> _Exercise description_
Which lines below fall between the one containing "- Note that" and the one containing "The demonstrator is"? Repeat them exactly, counting both of those lines, and add nothing else.

> _Data shown_
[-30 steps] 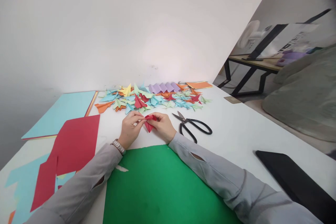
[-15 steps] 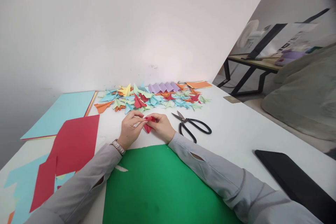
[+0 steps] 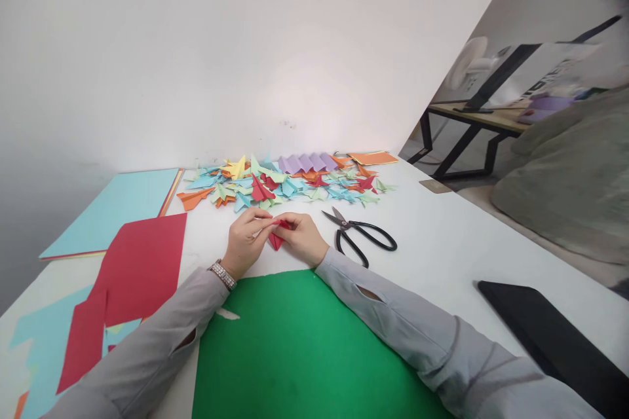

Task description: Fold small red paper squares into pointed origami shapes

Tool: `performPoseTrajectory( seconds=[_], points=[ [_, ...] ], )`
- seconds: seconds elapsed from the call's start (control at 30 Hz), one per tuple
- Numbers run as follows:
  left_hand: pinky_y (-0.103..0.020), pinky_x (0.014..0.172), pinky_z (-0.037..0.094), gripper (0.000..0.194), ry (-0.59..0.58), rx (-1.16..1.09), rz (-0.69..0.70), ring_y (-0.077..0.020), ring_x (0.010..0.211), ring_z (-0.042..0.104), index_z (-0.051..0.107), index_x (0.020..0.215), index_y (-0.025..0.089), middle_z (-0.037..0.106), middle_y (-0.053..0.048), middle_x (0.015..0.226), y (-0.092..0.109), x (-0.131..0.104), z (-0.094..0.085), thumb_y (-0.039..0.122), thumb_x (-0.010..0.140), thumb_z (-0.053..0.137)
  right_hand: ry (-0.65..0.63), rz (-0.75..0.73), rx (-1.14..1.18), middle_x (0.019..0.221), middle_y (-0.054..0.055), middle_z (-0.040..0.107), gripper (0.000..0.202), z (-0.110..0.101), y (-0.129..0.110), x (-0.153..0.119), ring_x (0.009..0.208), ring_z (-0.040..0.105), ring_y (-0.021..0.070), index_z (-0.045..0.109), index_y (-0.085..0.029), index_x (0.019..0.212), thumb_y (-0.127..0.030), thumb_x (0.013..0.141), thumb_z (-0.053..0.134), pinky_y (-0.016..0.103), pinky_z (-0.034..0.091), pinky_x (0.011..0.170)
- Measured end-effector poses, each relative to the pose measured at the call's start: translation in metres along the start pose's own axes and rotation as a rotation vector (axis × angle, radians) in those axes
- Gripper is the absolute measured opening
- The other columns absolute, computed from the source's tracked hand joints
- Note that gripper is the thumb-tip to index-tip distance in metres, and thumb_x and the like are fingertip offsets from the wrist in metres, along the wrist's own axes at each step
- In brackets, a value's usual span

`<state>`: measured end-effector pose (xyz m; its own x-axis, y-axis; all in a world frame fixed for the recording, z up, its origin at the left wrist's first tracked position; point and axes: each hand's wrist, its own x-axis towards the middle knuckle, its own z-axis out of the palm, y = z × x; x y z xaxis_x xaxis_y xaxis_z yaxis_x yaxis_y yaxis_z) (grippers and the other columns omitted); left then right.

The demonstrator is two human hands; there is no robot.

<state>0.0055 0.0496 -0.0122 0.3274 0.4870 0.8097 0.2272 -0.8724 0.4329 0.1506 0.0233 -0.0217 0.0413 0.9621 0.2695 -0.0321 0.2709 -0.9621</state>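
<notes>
Between my two hands is a small folded piece of red paper (image 3: pixel 276 241), its pointed end hanging downward. My left hand (image 3: pixel 246 241) pinches its upper edge with thumb and fingers. On the other side, my right hand (image 3: pixel 303 240) grips it too, fingertips nearly meeting the left ones. Fingers cover much of the paper's top. Black-handled scissors (image 3: pixel 361 230) lie with blades apart, just right of my right hand. Behind both hands spreads a pile of small folded paper planes (image 3: pixel 263 190) in several colours.
A green sheet or mat (image 3: pixel 295 347) lies under my forearms. Red paper (image 3: pixel 145 262) and light blue sheets (image 3: pixel 115 206) lie at left, with paper scraps (image 3: pixel 46 327) nearer. A purple pleated paper (image 3: pixel 307 163) stands by the wall. A black flat object (image 3: pixel 545 334) lies at right.
My fingertips have come slightly closer together over the top of the red paper, covering more of it. Everything else stays as it was, apart from a slight shift of the view.
</notes>
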Motion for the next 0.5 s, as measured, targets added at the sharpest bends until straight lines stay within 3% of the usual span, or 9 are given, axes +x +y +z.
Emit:
performPoseTrajectory(
  seconds=[0.5],
  points=[
    [-0.03,0.067,0.053,0.009,-0.012,-0.025,0.001,-0.0153,0.075,0.062,0.072,0.079,0.021,0.068,-0.005,0.078,0.0052,0.0004,0.0004,0.019,0.08,0.063,-0.037,-0.017,-0.027,0.061,0.001,0.067,0.012,-0.0001,0.0017,0.0,0.058,0.058,0.0148,0.07,-0.018,0.067,-0.029,0.065,0.07,0.029,0.046,0.061]
  ],
)
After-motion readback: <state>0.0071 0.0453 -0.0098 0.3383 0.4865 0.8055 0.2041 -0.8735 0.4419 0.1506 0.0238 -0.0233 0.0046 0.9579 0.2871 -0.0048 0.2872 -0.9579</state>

> _Finished exercise_
- Note that gripper is the thumb-tip to index-tip distance in metres, and thumb_x and the like are fingertip offsets from the wrist in metres, along the wrist's own axes at each step
- In brackets, a value's usual span

`<state>`: measured end-effector pose (xyz m; its own x-axis, y-axis; all in a world frame fixed for the recording, z up, its origin at the left wrist's first tracked position; point and axes: each hand's wrist, its own x-axis towards the middle knuckle, its own z-axis out of the palm, y = z × x; x y z xaxis_x xaxis_y xaxis_z yaxis_x yaxis_y yaxis_z) (grippers and the other columns omitted); left then right.

The demonstrator is two human hands; there is no robot.

No additional answer is expected.